• _PROBLEM TO SOLVE_
Every line of the records below from the line with "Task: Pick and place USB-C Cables" up to and including the line with "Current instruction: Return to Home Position" must be reproduced exactly, and no line outside that range.

[Stored data]
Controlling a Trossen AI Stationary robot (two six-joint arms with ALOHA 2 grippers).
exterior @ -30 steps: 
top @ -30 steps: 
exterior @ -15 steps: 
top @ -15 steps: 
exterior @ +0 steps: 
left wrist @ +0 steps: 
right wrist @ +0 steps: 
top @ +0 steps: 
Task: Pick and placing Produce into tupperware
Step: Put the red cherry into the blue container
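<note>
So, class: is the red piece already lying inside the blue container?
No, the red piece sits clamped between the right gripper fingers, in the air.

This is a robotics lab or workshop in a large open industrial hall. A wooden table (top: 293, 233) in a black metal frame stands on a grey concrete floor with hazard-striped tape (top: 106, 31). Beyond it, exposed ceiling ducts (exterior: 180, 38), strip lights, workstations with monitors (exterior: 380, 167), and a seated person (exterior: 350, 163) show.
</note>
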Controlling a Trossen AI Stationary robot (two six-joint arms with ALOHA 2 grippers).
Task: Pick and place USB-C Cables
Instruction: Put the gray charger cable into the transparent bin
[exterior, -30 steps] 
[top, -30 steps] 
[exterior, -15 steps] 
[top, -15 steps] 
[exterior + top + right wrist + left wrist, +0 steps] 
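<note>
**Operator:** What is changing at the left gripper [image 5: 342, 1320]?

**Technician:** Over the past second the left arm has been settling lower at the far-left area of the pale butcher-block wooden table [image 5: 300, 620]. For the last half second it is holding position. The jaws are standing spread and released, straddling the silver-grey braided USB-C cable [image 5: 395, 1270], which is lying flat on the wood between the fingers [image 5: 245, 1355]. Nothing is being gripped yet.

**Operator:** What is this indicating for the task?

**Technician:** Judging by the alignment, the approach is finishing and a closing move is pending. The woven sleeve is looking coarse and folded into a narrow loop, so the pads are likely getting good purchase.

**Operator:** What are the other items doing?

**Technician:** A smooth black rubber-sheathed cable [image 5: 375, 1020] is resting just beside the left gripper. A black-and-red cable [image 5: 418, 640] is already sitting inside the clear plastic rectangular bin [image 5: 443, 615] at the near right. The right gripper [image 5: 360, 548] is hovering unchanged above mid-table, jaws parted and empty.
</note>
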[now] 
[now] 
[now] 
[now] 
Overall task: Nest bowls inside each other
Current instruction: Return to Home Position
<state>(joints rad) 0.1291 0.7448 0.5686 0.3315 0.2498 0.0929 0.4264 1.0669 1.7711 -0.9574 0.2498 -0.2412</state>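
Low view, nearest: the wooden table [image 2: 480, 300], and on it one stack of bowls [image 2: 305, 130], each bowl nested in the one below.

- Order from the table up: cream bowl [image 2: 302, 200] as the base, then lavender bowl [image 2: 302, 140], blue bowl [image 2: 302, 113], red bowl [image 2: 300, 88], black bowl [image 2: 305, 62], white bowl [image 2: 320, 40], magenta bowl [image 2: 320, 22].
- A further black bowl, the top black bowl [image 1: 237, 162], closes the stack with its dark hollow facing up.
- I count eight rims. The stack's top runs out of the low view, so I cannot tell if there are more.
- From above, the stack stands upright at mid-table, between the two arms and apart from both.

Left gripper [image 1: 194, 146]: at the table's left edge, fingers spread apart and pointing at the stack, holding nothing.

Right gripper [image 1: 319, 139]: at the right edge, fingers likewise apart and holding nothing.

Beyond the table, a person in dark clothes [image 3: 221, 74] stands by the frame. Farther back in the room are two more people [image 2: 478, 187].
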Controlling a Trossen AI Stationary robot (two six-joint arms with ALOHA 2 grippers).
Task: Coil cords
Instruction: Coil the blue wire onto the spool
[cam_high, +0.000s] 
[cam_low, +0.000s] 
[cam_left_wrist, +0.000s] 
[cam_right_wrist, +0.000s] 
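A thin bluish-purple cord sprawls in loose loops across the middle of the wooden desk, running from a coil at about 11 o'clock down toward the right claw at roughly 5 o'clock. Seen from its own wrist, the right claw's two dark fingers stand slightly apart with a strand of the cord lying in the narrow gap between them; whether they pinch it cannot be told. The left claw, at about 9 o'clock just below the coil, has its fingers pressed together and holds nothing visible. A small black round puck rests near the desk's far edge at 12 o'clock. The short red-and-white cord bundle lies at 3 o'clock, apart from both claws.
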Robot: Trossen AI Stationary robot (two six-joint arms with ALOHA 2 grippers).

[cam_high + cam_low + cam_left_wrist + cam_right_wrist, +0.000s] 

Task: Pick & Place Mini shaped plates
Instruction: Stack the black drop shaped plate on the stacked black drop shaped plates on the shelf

• _ANSWER TO THIS PROBLEM_
Task: Pick and place USB-C Cables
Instruction: Put the gray charger cable into the transparent bin
[exterior, -30 steps] 
[top, -30 steps] 
[exterior, -15 steps] 
[top, -15 steps] 
[exterior + top + right wrist + left wrist, +0 steps] 
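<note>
**Operator:** What is changing at the left gripper [image 5: 342, 1320]?

**Technician:** Over the past second the left arm has been settling lower at the far-left area of the pale butcher-block wooden table [image 5: 300, 620]. For the last half second it is holding position. The jaws are standing spread and released, straddling the silver-grey braided USB-C cable [image 5: 395, 1270], which is lying flat on the wood between the fingers [image 5: 245, 1355]. Nothing is being gripped yet.

**Operator:** What is this indicating for the task?

**Technician:** Judging by the alignment, the approach is finishing and a closing move is pending. The woven sleeve is looking coarse and folded into a narrow loop, so the pads are likely getting good purchase.

**Operator:** What are the other items doing?

**Technician:** A smooth black rubber-sheathed cable [image 5: 375, 1020] is resting just beside the left gripper. A black-and-red cable [image 5: 418, 640] is already sitting inside the clear plastic rectangular bin [image 5: 443, 615] at the near right. The right gripper [image 5: 360, 548] is hovering unchanged above mid-table, jaws parted and empty.
</note>
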[now] 
[now] 
[now] 
[now] 
Overall task: Nest bowls inside each other
Current instruction: Return to Home Position

Work on the exercise is now finished.